Problem description
Within the data that follows, set down exactly the lines from the one containing "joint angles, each" through the one containing "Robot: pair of", both ends included.

Given material
------------------------------------------------

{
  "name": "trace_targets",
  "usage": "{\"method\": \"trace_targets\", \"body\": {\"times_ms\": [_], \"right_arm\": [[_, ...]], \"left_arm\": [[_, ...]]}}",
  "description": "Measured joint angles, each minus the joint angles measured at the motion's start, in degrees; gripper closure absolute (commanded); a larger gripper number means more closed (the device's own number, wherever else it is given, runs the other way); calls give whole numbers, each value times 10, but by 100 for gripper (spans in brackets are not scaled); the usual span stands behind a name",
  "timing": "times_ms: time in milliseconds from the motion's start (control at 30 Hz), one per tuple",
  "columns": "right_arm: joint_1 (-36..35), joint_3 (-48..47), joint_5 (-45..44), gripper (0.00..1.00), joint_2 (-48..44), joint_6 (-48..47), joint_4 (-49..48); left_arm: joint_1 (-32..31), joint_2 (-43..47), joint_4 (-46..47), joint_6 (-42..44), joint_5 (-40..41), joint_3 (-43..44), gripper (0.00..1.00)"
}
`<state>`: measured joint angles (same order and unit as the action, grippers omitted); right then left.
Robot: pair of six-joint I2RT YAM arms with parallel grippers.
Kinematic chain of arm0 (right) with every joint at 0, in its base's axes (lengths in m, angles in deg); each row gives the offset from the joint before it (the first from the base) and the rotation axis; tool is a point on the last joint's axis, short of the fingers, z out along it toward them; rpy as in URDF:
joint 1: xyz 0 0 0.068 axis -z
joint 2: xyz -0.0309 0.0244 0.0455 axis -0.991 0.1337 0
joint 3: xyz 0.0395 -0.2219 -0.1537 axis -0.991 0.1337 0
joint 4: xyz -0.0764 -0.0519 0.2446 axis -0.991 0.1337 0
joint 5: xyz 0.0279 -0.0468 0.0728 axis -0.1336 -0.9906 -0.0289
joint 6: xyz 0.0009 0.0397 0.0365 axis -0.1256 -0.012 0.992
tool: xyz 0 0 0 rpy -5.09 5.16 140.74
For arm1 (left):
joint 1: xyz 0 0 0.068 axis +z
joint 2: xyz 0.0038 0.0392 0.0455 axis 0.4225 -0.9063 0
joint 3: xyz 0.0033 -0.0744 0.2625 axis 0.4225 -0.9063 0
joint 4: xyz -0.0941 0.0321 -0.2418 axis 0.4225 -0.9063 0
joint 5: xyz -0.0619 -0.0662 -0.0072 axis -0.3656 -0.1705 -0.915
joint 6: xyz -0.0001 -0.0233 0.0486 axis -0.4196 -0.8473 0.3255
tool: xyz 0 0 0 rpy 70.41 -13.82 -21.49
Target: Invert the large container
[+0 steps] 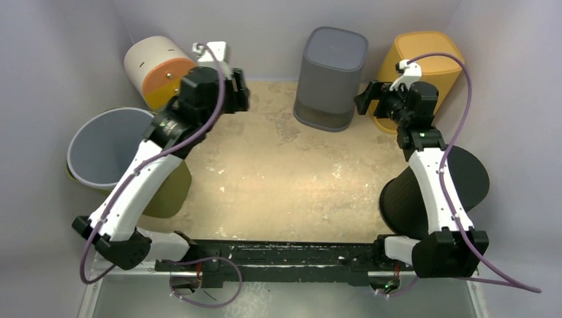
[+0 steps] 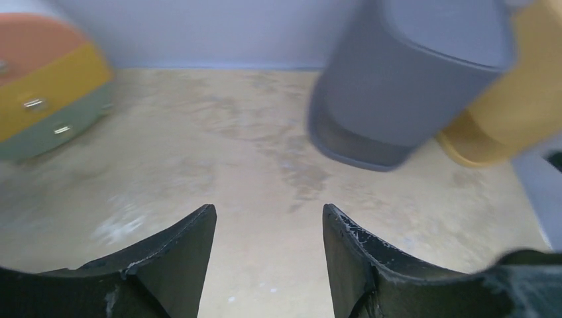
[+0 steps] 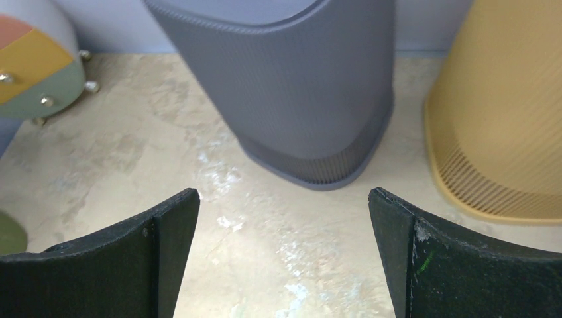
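Grey bin (image 1: 330, 78) is standing bottom-up on the table (image 1: 265, 179).
Both jaws are hanging open, empty; the flip looks done.

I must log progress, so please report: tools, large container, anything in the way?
Left tool open, empty. Right tool open, empty. Grey bin stands mouth down, no tool touching it. Yellow mesh bin close beside it.
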<state>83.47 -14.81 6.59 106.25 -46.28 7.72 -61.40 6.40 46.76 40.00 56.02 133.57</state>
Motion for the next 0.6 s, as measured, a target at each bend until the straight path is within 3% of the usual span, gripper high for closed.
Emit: {"method": "trace_targets", "body": {"times_ms": [200, 367, 600], "right_arm": [[-15, 34, 13, 0, -30, 0, -4], [-16, 48, 24, 0, -41, -2, -6], [-25, 74, 32, 0, -41, -2, -12]], "left_arm": [[80, 38, -141, -12, 98, 13, 41], [82, 63, -245, -37, 194, 28, 39], [82, 151, -320, -77, 315, 17, 35]]}}
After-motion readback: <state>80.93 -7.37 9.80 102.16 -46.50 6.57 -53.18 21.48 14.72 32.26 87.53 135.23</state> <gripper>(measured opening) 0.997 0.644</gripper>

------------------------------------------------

Response to the task
  "description": "Measured joint angles, each minus the joint angles measured at the motion's start, in degrees; gripper closure absolute (commanded); a larger gripper number means more closed (the device's own number, wherever else it is given, runs the other way); calls give whole numbers, each value times 10, but by 100 for gripper (spans in brackets are not scaled); the usual span stands behind a name",
  "timing": "times_ms: time in milliseconds from the motion's start (control at 30 Hz), one per tuple",
  "columns": "right_arm: joint_1 (-36..35), joint_3 (-48..47), joint_5 (-45..44), gripper (0.00..1.00), joint_2 (-48..44), joint_6 (-48..47), joint_4 (-49..48); left_arm: joint_1 (-32..31), joint_2 (-43..47), joint_4 (-46..47), joint_6 (-42..44), joint_5 (-40..41), joint_3 (-43..44), gripper (0.00..1.00)"
}
`<state>`: measured joint angles (same order and unit as the action, grippers omitted); right then left.
Robot: pair of six-joint I2RT YAM arms with parallel grippers.

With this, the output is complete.